2. Discerning what is right: Upon a quick read through the book of Job, one might not realize which of the speakers is actually speaking what is right in the sight of God. There are five different speakers in the book of Job, and only one is explicitly said to be spoken “right of God” (see Job 42:8), though Elihu’s words (a young friend of Job who isn’t mentioned in the three friends that come to see him at the beginning, see Job 32-37) are not explicitly said to be incorrect. There are three, then, that did not speak what was “right of God.” Yet, some of the things they say sound very good! For example, Eliphaz says in Job 5:17 “blessed is the man whom God reproves.” This concept is also taught in Psalm 94:12, and thus it would seem to be a righteous thing to say. When we are discerning right from wrong, we need to remember that even when someone’s ideology as a whole is wrong, they may indeed say correct things, such as Eliphaz did here.

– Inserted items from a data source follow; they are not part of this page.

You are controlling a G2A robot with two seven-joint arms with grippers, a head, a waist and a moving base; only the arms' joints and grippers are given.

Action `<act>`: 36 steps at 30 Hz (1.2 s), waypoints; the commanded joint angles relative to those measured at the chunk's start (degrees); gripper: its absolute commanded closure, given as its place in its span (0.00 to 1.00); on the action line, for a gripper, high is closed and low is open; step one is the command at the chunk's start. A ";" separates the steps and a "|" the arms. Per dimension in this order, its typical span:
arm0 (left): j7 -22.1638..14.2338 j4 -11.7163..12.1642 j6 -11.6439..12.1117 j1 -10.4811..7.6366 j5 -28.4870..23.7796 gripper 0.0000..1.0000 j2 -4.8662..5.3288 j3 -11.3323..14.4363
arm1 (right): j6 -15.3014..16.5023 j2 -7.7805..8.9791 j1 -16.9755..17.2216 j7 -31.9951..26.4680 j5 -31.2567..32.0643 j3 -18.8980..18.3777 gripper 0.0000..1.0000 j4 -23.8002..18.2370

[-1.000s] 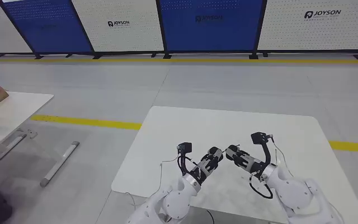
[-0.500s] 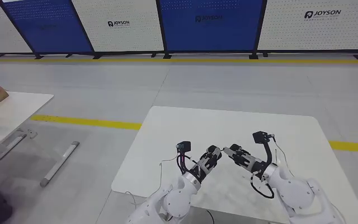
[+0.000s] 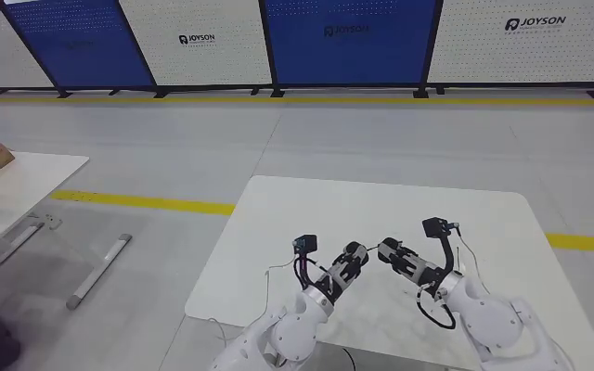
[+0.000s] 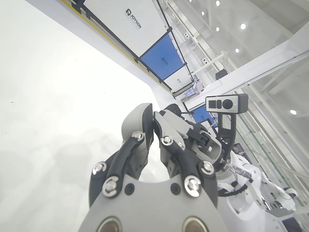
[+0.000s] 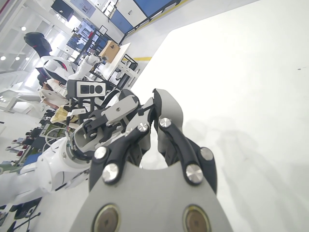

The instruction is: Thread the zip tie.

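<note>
White table (image 3: 390,199) with rounded corners lay under both of your arms. You had the two grippers nose to nose over its near part, roughly midway along the front edge.

Left gripper (image 4: 152,119): clenched. Its own wrist view showed the black pads (image 4: 147,121) pressed flat against each other along their length.

Right gripper (image 5: 153,108): also closed. The pads met at the tips, with a slim wedge of gap lower down toward the knuckles.

From above, your left gripper's tips sat just beside the right's, each pointing inward at the other. The left wrist view put the right gripper's fingers right alongside the left's.

Zip tie (image 3: 372,248): a thin dark strand showed between the two tips in the top view. That was probably it, but it was too fine to be sure. I could not tell from any view which pads pinched it, or whether the end had entered the head.

Surroundings: blue and white panels (image 3: 351,37) stood in a row at the far side of the floor. A yellow floor line (image 3: 139,200) ran past the table's left side. A second table (image 3: 32,176) sat well apart at the left.
</note>
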State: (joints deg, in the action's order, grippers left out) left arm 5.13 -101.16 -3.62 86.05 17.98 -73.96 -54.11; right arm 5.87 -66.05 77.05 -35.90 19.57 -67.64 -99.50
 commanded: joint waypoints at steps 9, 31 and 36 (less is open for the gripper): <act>0.00 -0.44 0.94 0.33 -0.17 1.00 0.00 -0.62 | -0.63 -0.08 -0.88 -0.53 1.14 1.10 1.00 -0.24; -0.34 -0.17 1.00 0.02 0.02 1.00 -0.15 -1.38 | -1.92 -0.08 -0.92 0.83 0.48 0.49 1.00 -0.18; -0.33 -0.30 0.95 -0.07 -0.39 1.00 -0.22 -1.67 | -2.02 -0.08 -1.15 0.82 0.19 0.36 1.00 -0.08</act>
State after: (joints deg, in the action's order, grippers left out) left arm 4.82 -101.45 -2.68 85.99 17.65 -74.17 -55.73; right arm 3.87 -66.13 75.96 -35.06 19.81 -67.27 -99.60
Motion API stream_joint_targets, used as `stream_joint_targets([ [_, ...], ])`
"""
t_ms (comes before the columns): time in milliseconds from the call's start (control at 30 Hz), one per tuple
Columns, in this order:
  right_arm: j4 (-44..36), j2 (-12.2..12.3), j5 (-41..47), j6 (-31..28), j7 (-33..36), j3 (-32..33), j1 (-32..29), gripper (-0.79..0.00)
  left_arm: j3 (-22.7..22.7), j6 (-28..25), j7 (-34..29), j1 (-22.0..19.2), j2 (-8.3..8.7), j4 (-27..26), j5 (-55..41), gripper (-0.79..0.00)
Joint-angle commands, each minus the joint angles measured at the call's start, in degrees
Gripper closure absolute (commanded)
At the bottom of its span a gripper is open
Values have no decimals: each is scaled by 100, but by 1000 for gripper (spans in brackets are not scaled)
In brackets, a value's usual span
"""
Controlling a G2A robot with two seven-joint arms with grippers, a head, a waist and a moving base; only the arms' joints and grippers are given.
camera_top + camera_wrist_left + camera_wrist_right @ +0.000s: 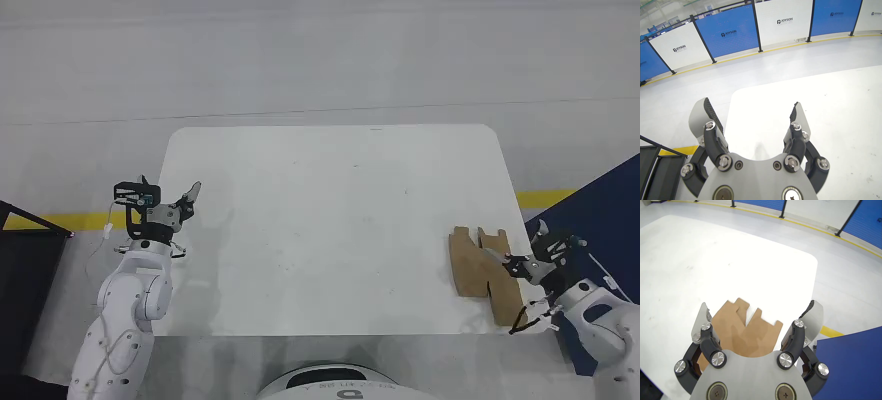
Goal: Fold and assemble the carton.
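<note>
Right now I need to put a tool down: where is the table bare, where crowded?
The table is bare across its middle and far side, between the left gripper at its left edge and the flat carton. Crowded: the near right corner, with the right gripper at the carton.

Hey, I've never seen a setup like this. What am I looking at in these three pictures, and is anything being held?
This is a two-armed robot working at a white table. The wide picture looks down from a camera above its arms. The other two come from a camera on each wrist, so the metal claws up front are its grippers. The left gripper is open near the table's left edge, with nothing in it. The right gripper is also open, poised over a brown carton lying flat near the right edge. Nothing looks gripped yet.
</note>
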Motion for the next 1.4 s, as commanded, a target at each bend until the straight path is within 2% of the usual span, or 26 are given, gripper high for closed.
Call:
stream_joint_targets([
  [0,23,-2,-499,-14,-461,48,-213,-785,0,0,0,0,0,0,0,-785],
  [200,269,-10,-1711,505,-1254,-138,-476,-785,0,0,0,0,0,0,0,-785],
  [300,381,-1,-2054,608,-1414,-196,-544,-702,0,0,0,0,0,0,0,-785],
  [400,450,12,-2250,586,-1526,-209,-620,-677,0,0,0,0,0,0,0,-785],
  [633,526,93,-2502,3,-1604,-27,-734,-613,0,0,0,0,0,0,0,-785],
  [767,596,115,-2588,33,-1570,17,-706,-671,0,0,0,0,0,0,0,-785],
  [867,644,118,-2579,166,-1518,37,-677,-677,0,0,0,0,0,0,0,-785],
  [1033,695,111,-2506,442,-1437,70,-647,-603,0,0,0,0,0,0,0,-785],
  [1200,716,108,-2252,550,-1419,235,-651,-573,0,0,0,0,0,0,0,-785],
  [1367,662,113,-2173,519,-1547,399,-780,-591,0,0,0,0,0,0,0,-785],
])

Though he was right in this sentiment, he had wrongly applied it to Job, for Job’s troubles did not come due to unrighteousness. There are other things that Job’s three friends say that sound right, but are in actuality not always right. It would sound right to say that the Lord makes the hand of the righteous man to prosper (see Job 4), but this is not always the case. We have to check what people say with the word of God to see if they prove to be correct, even when what they say sounds very good. In I John 4:1, John warns not to believe every spirit, but to test the spirits to see if they are from God, for there are many false prophets. We need to keep this in mind when listing to anyone who claims to have truth, especially when they cite no reference from the word of God.
Tomorrow’s reading: Isaiah 6-11.
Blessed is the man who stands steadfast under trial.